L'argent était son moyen de subsistance. Chaque mois, tout en luttant contre la maladie, il transférait une partie de ses économies pour assurer ma sécurité. Il avait dit à Eleanor de ne jamais s'en mêler, sauf si je venais chercher des réponses.
À l'intérieur de la boîte en bois se trouvait une lettre.

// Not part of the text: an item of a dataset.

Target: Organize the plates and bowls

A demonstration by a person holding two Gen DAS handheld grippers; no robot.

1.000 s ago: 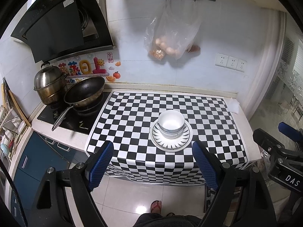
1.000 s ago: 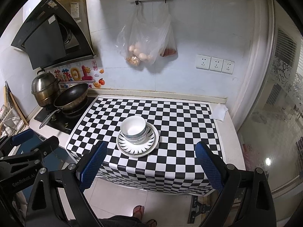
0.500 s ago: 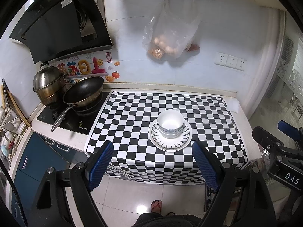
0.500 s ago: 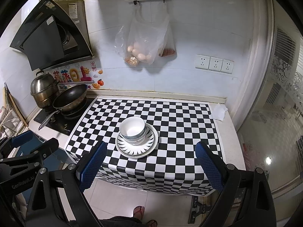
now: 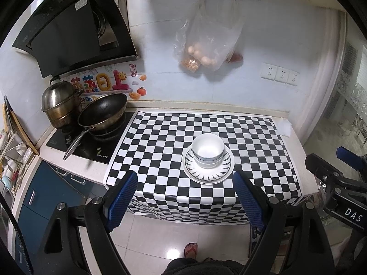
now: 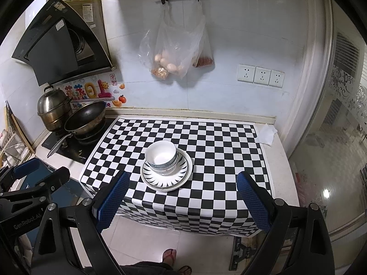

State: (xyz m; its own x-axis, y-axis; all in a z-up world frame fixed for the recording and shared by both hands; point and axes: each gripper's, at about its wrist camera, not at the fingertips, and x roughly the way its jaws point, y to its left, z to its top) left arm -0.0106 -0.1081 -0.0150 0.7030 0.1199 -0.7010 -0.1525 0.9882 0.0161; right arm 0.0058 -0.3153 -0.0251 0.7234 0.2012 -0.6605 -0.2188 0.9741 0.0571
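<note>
White bowls (image 5: 207,149) (image 6: 161,155) are nested in a stack on striped plates (image 5: 223,170) (image 6: 183,171), near the front middle of the checkered counter mat (image 5: 160,142) (image 6: 218,151). My left gripper (image 5: 186,183) hangs open in front of the counter edge, well short of the stack, with nothing between its blue pads. My right gripper (image 6: 182,183) is also open and empty, held back off the counter. Each gripper shows at the side of the other's view.
A black wok (image 5: 102,112) and a steel pot (image 5: 60,102) sit on the stove at the left. A plastic bag of eggs (image 5: 206,43) hangs on the wall. A crumpled tissue (image 6: 266,134) lies at the counter's right end. A person's sandalled foot (image 5: 190,249) is on the floor tiles.
</note>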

Dans cette lettre, il écrivait que me quitter avait été la décision la plus difficile de sa vie. Il disait que l'argent n'était ni une preuve de culpabilité ni une obligation, mais une protection. Il voulait que je mange à ma faim, que je vive sans crainte et que je vieillisse dans la dignité. Il disait n'avoir besoin ni de pardon, ni de compréhension.
J'ai pleuré comme je ne m'étais pas permis de pleurer depuis des années. Pendant cinq ans, j'ai cru être abandonnée. En réalité, j'ai été aimée discrètement, constamment, jusqu'à son dernier souffle.